▶ Aim of the exercise: Determine how many lines in the data below contain "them" and write only that number.

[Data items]
- Opening Delimiter -

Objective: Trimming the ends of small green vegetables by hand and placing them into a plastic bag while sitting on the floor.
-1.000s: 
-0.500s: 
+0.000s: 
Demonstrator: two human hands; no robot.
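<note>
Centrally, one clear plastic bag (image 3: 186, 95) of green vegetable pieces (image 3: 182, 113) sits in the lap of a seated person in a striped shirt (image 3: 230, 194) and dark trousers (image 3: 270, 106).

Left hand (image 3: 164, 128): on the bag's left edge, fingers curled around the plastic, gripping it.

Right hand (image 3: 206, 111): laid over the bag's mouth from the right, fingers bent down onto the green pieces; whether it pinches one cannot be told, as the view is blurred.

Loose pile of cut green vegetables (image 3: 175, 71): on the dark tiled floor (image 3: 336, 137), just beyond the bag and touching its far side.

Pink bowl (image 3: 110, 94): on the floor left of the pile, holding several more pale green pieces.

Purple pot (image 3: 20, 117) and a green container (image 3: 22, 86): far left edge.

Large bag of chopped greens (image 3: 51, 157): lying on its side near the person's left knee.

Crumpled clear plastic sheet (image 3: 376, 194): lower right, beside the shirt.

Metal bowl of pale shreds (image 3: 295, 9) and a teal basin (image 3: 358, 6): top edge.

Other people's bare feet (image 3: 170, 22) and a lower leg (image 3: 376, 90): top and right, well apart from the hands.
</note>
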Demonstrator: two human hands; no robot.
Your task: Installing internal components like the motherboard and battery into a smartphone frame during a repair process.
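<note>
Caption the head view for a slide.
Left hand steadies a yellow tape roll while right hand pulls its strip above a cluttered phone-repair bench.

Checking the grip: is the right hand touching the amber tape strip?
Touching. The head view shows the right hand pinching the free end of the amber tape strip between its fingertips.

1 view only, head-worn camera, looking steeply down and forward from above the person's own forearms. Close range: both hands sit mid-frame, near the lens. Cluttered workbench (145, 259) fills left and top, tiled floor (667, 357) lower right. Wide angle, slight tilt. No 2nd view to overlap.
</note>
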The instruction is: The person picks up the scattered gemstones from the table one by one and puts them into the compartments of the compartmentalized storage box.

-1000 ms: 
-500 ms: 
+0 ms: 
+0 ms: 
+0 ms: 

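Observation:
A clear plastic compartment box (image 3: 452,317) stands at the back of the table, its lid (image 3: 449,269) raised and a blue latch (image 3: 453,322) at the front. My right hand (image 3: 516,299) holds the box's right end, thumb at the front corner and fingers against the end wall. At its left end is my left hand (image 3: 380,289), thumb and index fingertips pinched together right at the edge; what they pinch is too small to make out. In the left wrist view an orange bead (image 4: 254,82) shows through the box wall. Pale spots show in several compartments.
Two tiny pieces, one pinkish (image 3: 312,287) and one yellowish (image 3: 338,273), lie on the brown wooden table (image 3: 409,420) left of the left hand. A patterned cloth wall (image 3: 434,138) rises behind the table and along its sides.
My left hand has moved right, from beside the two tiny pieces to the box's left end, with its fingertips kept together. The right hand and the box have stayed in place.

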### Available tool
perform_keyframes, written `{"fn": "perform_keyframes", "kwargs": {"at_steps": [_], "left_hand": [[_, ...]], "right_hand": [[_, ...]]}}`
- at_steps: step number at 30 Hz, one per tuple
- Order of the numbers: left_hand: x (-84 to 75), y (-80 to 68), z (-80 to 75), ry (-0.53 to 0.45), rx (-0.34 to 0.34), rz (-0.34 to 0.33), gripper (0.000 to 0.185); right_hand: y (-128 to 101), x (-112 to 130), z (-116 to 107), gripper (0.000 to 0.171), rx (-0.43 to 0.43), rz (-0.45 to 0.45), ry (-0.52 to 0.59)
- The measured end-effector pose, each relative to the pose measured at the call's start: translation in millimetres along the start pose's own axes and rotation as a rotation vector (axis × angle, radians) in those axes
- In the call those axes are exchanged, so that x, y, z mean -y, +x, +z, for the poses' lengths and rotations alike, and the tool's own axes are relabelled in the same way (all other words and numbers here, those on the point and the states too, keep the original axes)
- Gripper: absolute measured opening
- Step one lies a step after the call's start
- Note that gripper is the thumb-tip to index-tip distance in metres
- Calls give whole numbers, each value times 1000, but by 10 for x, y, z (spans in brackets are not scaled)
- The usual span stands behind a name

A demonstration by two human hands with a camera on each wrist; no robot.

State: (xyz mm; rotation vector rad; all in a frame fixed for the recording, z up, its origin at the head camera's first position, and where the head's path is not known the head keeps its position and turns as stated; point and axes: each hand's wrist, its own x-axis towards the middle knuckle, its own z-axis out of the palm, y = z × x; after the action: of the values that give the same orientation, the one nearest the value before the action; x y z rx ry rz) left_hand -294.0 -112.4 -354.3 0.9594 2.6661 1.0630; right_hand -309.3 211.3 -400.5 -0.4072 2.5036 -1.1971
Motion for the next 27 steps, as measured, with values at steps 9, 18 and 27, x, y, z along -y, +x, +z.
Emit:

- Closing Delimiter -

▶ Answer section: 2